## WHAT TO PRODUCE:
Only one stretch of the data below is wanted: the lines from the one with "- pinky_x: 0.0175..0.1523" through the one with "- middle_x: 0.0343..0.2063", repeated exactly.

## COLLECTED DATA:
▶
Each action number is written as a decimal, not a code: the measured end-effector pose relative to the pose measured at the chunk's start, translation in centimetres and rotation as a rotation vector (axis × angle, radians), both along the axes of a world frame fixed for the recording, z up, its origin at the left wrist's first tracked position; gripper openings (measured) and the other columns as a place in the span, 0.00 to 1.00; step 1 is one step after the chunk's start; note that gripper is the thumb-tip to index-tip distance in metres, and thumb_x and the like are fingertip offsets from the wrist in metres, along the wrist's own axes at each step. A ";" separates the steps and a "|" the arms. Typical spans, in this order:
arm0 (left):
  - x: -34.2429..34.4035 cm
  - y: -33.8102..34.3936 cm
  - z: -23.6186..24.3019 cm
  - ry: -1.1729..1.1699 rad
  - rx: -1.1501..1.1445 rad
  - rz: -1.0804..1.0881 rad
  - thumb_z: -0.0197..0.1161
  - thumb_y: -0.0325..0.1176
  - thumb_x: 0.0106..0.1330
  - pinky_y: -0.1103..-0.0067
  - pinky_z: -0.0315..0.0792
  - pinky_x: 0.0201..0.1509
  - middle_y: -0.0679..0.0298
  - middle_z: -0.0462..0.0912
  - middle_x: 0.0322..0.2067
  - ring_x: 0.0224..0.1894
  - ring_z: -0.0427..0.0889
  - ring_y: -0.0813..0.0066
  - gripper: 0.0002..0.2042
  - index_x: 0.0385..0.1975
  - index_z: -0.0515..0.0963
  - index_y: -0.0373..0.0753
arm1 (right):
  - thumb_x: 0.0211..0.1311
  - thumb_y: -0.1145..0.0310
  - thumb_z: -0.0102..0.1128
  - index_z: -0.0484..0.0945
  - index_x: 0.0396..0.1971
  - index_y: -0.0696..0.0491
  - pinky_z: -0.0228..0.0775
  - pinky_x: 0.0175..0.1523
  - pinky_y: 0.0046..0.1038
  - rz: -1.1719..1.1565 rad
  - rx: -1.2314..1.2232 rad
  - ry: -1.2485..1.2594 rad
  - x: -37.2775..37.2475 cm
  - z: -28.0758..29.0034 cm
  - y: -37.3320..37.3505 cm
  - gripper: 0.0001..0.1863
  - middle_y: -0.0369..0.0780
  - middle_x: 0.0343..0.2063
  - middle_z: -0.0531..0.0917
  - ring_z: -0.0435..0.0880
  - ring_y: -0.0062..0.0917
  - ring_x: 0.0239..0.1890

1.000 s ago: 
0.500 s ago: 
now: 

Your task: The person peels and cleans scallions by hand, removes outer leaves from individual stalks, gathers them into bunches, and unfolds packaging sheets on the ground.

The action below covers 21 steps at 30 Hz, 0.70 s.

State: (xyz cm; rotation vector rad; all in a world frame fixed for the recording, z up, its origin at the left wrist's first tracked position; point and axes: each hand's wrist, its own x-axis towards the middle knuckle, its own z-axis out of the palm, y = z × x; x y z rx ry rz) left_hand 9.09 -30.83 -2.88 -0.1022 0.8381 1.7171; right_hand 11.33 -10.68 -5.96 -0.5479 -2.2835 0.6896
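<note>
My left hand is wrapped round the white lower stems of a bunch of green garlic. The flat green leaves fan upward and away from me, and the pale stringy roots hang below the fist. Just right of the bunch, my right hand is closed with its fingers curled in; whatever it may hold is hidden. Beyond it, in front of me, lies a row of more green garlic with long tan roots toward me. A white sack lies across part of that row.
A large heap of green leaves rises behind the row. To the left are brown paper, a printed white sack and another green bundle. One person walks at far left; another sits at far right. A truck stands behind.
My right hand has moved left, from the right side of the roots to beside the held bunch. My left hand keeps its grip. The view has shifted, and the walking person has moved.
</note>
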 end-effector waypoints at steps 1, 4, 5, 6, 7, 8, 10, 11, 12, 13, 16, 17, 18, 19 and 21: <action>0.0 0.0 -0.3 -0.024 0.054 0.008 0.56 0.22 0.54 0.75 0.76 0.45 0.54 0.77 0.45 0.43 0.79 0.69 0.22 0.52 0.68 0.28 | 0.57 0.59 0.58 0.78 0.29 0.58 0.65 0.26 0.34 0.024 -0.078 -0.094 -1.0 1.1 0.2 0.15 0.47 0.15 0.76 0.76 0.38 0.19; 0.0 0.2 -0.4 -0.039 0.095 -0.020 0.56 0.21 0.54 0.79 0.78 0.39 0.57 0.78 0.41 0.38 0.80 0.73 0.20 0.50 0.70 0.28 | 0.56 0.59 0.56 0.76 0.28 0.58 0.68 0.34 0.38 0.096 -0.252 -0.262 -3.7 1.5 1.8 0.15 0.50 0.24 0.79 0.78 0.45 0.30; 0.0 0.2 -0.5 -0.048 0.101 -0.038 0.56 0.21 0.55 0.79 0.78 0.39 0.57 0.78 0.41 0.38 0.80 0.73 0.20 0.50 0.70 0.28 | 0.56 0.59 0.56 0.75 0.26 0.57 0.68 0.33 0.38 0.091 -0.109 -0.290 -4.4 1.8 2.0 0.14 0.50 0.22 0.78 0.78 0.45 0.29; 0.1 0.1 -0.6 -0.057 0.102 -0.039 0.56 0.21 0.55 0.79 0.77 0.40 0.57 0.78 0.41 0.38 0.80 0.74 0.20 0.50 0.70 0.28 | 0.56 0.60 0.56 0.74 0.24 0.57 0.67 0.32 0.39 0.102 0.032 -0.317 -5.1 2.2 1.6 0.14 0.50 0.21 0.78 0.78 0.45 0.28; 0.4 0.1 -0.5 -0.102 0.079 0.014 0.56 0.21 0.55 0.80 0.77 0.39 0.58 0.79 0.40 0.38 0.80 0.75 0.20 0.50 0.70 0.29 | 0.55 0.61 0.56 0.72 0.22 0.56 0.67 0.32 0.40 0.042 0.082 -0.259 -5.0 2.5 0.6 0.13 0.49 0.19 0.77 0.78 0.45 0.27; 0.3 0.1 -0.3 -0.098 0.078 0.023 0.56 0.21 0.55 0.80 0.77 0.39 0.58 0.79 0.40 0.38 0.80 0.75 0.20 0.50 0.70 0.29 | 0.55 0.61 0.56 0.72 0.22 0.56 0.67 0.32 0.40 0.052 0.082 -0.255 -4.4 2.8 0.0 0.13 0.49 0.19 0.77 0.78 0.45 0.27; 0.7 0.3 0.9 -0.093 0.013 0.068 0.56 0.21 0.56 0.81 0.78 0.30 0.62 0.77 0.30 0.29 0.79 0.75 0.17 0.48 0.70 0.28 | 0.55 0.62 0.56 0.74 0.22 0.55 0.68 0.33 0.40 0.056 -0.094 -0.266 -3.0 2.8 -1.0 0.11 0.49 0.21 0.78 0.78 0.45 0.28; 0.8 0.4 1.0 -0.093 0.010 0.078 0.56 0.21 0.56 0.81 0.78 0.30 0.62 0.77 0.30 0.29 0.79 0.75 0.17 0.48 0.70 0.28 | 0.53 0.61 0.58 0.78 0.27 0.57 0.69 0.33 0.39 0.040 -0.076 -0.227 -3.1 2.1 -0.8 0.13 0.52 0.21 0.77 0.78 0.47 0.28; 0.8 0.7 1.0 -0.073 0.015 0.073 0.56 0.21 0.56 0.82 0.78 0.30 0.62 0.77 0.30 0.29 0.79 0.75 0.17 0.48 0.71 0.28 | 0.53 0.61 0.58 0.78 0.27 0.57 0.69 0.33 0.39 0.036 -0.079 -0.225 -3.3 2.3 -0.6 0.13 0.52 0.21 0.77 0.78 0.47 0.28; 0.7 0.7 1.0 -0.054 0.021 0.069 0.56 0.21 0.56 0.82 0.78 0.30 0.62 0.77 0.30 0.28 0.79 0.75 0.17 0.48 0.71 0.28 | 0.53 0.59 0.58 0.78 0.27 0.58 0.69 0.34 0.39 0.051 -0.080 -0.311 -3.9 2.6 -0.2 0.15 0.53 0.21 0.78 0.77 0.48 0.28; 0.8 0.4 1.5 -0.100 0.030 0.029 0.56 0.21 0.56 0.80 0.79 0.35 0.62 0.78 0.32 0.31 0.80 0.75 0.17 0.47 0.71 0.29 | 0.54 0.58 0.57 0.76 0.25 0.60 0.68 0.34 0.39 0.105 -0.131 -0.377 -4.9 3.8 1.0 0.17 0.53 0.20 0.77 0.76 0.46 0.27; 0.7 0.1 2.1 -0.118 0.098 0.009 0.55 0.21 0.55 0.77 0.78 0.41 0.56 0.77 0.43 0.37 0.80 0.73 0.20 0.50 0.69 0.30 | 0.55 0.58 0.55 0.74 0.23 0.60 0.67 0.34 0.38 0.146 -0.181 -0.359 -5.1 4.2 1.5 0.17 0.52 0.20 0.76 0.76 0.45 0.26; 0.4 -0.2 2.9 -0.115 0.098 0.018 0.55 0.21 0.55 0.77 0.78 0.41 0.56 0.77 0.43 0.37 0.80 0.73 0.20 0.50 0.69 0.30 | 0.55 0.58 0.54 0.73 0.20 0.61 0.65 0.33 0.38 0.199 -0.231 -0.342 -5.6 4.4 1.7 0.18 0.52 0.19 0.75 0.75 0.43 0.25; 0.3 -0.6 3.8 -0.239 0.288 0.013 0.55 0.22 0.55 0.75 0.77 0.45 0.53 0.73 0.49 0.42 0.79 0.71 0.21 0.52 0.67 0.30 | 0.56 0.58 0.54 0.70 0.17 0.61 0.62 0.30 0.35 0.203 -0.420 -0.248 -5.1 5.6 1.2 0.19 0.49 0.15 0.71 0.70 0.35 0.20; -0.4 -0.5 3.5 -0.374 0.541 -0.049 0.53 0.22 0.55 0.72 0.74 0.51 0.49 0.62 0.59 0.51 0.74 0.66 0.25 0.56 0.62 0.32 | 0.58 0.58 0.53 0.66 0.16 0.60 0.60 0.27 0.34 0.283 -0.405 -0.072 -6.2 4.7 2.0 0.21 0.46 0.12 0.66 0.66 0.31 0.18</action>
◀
## TASK SOLUTION:
  - pinky_x: 0.0175..0.1523
  - pinky_y: 0.0046..0.1038
  - rz: -1.1719..1.1565 rad
  - rx: -1.2314..1.2232 rad
  - ry: -1.2485..1.2594 rad
  - x: -37.2775..37.2475 cm
  - z: -28.0758..29.0034 cm
  - y: -37.3320..37.3505 cm
  - gripper: 0.0001..0.1863
  - middle_y: -0.0369..0.0780
  - middle_x: 0.0343..0.2063

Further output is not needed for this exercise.